Отец Филарет. – Продолжай, дочь моя…

Луиза. – Ну и вот… Практически все! Я его ужасно полюбила, с первого взгляда. Хочу за него замуж! И детей. Вообще стабильности. Гнездо свить… На Лазурном берегу… Понятно?

Макс. – Как-то маловато покаянных ноток в ее голосе.

Отец Филарет. – Надо ли понимать так, что ты ни в чем не раскаиваешься?

Луиза. – А в чем это мне раскаиваться-то? Что в шоу-бизнесе работала? Замшелая у вас психология, батюшка! Отсталая какая-то. В женщине, между прочим, нет ничего, что можно назвать порнографией! А кому не нравится, то и черт с ним.

Макс. – Ну да, «наш девиз всегда один – возбудим и не дадим!»

Луиза. – По моему, тебе грех жаловаться!

Рекс. – Не, ну правда – в стране катастрофа с демографией. Надо же как-то поднимать рождаемость.

Отец Филарет. – А не забыла ли ты чего, дочь моя?

Луиза. – Забыла? Вроде нет. Все остальное – несущественные мелкие детальки.

Отец Филарет. – Детальки?! А помнишь ли ты, грешница, что когда ты убежала в столицу, остался один молчел, безумно в тебя влюбленный? И ты бросила его ради фальшивого блеска столичной жизни, оставив на прощание только записку «А не пошел бы ты в монастырь, зануда хренов!»?

Макс. – Вот так подробности!

Луиза. – О господи! Батюшка, вам-то откуда это известно?!

Отец Филарет. – Господь в моем лице все видит, все знает! На три метра под землей! Вижу вас всех, и грехи ваши, и все тайные помыслы, ничего не скроете, даже и не пытайтесь!

Луиза. – О май гат! Мой бог! Это правда! Но, честно говоря, хоть я и любила чувака, он был такой ханжа, блин. Мораль мне читал, всюду ходил за мной, как привязанный. А потом перестал мне писать, ни емейлов, ни смс, ничего. Не знаю, куда он делся по жизни.

Макс. – Да хрен с ним, с этим придурком. Был и сплыл. У Лизки с личной жизнью все в порядке – вон какого бобра захомутала!

Актер. – Надо так понимать, что бобер – это я?

Макс. – Старик, не обижайся, но ты типичный бобер. Народный бобер РФ.

Отец Филарет. – Короче говоря, не могу отпустить тебе грехи. Всем могу, а тебе нет. Не чувствую раскаяния. Нету искренности и осознания своей вины.

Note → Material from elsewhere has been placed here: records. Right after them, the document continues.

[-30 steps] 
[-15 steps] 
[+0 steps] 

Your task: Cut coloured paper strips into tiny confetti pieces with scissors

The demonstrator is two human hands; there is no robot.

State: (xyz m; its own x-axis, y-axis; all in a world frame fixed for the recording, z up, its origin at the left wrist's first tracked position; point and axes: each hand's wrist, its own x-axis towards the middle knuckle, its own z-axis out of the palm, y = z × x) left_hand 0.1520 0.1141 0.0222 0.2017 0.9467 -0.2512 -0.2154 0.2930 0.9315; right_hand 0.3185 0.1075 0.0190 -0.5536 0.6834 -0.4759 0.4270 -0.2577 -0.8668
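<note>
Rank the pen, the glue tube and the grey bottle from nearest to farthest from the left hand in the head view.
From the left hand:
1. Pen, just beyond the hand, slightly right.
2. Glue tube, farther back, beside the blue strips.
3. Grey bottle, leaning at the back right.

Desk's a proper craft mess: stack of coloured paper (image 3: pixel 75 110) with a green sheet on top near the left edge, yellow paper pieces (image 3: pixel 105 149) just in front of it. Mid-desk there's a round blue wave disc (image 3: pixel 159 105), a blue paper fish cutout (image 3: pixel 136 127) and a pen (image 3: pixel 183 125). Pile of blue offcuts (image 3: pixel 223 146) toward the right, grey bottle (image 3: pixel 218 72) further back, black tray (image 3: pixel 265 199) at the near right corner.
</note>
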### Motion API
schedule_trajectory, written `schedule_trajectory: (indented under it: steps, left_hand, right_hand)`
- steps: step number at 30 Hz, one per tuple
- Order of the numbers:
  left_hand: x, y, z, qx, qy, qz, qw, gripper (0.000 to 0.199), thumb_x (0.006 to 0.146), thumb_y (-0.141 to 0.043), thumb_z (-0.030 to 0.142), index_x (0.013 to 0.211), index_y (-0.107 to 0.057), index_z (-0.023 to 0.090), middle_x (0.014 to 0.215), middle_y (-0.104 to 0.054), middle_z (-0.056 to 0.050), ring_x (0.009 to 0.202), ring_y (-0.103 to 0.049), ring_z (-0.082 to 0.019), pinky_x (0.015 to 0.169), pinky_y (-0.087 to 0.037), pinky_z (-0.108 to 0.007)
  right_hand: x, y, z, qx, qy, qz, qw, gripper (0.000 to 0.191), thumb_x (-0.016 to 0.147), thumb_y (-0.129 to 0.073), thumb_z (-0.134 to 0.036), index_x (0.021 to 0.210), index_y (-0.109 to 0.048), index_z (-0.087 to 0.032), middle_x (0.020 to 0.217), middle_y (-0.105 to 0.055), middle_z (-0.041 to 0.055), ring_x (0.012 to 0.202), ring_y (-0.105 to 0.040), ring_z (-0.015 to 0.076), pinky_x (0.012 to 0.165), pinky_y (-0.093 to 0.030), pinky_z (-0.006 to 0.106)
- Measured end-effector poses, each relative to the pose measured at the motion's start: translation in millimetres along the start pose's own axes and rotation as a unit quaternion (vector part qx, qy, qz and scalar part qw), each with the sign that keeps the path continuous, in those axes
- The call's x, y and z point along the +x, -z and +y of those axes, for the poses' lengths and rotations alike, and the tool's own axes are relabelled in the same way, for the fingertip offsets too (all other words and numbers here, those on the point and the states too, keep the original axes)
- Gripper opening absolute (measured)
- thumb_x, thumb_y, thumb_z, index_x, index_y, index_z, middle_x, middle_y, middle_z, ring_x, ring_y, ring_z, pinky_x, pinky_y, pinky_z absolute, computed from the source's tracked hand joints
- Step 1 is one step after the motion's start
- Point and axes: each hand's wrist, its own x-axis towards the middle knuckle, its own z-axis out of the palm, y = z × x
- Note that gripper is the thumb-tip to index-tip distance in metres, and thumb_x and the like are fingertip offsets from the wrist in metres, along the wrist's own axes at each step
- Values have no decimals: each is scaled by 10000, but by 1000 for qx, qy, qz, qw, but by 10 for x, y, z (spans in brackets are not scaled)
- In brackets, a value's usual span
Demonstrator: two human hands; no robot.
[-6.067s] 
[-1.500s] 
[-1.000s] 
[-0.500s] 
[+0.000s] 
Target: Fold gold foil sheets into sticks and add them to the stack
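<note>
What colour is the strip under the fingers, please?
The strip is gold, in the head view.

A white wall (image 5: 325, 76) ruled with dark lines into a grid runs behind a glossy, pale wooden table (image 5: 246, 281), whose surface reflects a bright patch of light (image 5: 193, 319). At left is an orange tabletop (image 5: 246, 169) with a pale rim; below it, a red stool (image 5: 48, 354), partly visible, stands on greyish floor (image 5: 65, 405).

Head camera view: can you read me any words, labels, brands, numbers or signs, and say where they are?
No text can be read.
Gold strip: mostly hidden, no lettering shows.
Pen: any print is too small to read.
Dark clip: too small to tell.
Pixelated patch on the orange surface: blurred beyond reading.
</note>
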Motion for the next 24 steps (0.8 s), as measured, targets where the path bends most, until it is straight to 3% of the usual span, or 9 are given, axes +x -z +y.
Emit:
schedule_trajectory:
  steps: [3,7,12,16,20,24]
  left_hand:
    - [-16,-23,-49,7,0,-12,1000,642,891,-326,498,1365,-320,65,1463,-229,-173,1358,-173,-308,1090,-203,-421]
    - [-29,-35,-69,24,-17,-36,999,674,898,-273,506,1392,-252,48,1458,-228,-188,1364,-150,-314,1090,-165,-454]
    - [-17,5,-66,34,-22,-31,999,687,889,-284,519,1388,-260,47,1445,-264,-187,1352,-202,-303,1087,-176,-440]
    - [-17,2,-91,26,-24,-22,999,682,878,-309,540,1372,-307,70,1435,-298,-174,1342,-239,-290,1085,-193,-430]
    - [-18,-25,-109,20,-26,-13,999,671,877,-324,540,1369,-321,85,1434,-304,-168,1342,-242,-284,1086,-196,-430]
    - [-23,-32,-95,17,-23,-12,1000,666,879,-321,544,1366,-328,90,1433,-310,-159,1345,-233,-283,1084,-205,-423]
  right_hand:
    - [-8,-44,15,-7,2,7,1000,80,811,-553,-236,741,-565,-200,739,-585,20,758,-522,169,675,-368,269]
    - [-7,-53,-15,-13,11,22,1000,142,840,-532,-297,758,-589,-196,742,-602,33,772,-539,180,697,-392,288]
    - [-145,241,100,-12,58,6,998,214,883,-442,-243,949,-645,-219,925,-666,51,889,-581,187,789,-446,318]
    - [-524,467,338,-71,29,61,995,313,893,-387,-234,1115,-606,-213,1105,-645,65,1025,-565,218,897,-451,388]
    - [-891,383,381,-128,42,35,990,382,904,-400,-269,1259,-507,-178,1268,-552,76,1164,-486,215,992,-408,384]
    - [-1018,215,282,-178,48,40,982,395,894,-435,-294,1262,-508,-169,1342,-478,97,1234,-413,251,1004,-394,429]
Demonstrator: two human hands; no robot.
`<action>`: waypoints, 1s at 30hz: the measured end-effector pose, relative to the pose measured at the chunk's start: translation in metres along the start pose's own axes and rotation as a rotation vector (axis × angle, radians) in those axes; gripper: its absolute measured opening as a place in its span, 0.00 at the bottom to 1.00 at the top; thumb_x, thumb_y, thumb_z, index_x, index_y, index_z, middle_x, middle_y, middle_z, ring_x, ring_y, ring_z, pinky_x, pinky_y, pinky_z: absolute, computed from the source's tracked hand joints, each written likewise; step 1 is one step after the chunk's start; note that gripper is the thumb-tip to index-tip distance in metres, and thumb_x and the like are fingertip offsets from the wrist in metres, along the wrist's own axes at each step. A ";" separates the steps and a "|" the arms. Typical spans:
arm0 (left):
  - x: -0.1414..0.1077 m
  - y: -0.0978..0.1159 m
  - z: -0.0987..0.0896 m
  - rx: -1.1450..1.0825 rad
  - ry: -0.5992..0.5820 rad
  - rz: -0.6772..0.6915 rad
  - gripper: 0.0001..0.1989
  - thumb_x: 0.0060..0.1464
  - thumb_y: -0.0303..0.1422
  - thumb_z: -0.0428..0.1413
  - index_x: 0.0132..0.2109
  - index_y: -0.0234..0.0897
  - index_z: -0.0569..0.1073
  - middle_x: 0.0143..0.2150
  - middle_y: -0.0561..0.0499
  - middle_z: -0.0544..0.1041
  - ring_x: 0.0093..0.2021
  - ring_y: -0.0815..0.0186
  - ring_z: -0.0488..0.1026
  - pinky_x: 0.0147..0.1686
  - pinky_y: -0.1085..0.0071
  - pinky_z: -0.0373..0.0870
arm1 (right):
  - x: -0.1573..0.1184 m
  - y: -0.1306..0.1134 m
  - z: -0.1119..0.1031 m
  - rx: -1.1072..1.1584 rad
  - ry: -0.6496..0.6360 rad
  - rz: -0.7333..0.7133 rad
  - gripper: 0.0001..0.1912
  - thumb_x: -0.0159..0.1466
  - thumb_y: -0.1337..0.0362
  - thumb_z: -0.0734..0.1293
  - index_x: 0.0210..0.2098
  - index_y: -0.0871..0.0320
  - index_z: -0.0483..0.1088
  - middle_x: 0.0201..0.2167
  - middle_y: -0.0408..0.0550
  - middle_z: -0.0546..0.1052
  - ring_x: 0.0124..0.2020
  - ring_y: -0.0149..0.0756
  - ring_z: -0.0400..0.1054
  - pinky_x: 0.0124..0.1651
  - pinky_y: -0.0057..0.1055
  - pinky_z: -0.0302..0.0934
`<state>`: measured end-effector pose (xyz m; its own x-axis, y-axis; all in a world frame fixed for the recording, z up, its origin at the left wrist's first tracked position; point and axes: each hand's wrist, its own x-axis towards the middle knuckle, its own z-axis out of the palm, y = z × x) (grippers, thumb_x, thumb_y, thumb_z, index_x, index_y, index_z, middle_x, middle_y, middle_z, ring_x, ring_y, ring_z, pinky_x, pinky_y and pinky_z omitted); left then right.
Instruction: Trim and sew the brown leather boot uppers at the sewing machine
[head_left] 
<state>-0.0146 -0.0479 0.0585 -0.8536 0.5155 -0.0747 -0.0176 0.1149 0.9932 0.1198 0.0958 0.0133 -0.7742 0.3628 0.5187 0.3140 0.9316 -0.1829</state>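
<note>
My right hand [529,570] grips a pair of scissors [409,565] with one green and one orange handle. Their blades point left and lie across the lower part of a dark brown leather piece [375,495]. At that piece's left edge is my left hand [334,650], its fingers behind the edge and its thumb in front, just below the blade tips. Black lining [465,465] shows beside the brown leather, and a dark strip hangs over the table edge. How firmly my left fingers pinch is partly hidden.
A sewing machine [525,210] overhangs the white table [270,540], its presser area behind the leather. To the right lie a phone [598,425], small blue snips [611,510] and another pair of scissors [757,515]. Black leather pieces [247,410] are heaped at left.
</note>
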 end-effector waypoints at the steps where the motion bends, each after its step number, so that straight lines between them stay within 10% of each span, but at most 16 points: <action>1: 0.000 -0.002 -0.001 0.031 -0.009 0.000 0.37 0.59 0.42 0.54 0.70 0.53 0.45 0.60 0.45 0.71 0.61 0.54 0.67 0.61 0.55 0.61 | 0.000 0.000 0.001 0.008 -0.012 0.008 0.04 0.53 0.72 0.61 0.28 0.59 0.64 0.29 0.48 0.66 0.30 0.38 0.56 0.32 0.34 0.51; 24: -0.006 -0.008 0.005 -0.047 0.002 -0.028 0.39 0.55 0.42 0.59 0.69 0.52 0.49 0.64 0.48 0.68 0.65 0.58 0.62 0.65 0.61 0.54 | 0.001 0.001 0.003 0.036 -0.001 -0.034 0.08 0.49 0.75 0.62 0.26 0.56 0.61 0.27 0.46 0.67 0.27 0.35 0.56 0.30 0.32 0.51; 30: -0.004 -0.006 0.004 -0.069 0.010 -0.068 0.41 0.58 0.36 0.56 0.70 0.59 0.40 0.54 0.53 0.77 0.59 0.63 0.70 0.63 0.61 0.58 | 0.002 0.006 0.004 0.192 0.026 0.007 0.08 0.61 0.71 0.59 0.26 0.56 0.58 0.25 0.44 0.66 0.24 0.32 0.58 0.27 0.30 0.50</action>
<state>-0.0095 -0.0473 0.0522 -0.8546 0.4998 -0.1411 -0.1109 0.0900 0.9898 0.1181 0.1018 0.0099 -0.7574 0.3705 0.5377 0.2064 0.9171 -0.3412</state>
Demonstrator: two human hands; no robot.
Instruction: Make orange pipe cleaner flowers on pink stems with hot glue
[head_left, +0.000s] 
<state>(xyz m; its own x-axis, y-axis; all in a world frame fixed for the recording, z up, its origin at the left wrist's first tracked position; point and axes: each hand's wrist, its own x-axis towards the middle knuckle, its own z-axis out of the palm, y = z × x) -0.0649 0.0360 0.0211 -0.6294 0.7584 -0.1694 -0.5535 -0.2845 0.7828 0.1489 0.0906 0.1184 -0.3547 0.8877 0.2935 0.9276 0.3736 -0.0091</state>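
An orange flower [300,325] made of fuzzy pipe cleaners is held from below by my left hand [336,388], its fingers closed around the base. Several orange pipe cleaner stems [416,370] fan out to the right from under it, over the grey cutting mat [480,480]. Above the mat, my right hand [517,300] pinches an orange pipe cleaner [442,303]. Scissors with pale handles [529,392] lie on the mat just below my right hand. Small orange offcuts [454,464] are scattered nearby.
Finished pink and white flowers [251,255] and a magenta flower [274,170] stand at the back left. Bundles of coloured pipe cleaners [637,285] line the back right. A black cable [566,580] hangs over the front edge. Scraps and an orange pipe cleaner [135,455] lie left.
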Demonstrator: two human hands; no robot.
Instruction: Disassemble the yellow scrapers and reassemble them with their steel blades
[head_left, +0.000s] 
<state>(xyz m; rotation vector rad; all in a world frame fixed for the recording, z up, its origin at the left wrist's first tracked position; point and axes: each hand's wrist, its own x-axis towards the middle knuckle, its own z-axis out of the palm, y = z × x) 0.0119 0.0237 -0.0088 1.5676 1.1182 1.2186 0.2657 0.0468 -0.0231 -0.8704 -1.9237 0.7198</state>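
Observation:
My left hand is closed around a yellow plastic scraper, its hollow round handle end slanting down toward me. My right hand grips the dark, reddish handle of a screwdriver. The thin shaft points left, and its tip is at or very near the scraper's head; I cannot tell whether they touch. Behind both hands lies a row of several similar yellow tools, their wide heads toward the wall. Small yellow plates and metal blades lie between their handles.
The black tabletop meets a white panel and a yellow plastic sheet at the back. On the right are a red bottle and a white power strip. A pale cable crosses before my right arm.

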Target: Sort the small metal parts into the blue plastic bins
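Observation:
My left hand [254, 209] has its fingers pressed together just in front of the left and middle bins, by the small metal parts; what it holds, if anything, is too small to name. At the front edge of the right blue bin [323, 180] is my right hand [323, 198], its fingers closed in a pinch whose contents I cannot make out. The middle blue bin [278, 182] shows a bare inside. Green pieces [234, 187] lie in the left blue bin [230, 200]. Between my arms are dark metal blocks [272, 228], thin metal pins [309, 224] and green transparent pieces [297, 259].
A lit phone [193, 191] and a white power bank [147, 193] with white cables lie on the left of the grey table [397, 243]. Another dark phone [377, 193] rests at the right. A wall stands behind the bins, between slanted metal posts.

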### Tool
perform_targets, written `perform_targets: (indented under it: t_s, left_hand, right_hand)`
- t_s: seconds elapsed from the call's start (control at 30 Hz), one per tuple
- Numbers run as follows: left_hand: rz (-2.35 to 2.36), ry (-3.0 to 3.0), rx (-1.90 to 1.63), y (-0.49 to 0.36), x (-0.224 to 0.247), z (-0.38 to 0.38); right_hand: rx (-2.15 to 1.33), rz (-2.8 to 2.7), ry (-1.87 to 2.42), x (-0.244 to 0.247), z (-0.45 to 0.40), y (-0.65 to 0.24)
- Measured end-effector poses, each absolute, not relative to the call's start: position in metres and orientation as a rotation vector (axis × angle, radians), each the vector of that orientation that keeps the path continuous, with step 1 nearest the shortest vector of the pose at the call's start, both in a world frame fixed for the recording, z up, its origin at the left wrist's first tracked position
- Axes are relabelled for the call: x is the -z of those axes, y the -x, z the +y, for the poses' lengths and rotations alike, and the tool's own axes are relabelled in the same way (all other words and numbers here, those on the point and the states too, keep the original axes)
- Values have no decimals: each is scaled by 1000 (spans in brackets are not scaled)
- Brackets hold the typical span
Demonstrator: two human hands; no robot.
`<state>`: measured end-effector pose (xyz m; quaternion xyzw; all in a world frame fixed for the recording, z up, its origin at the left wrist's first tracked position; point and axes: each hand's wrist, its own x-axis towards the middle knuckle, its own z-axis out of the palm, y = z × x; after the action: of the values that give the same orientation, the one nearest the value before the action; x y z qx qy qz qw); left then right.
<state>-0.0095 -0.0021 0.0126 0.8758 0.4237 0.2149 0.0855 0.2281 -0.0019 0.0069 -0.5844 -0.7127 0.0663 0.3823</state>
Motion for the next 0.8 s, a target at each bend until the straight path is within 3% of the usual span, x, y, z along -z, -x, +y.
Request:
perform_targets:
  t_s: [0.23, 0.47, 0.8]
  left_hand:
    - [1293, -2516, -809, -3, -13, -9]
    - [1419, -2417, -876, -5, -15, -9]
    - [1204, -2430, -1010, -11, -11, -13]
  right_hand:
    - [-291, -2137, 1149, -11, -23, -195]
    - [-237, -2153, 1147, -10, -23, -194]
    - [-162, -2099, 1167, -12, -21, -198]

Луиза. – И не надо! Что это, батюшка, у вас все виноватые, один вы прямо святой и преподобный? Может и вы тут перед нами покаетесь?

Отец Филарет. – Не богохульствуй, дочь моя! А то наложу епитимью. Заставлю сто раз подряд прочитать «Отче наш!» Стоя на коленях, босыми ногам на каменном полу! На горохе.

Макс. – Почему на горохе?

Отец Филарет. – Так больнее. Для вящей глубины раскаяния.

Актер. – Ладно, батюшка, достали уже всех с вашим покаянием. Все мы светские люди, даже эти мерзавцы-газетчики. Живем как можем. Не горячитесь. Давайте еще выпьем.

Макс. – В самом деле, ведь мы еще не разрешили наш спор! Несу ли я фото в печать или отдаю их вам? Наливай!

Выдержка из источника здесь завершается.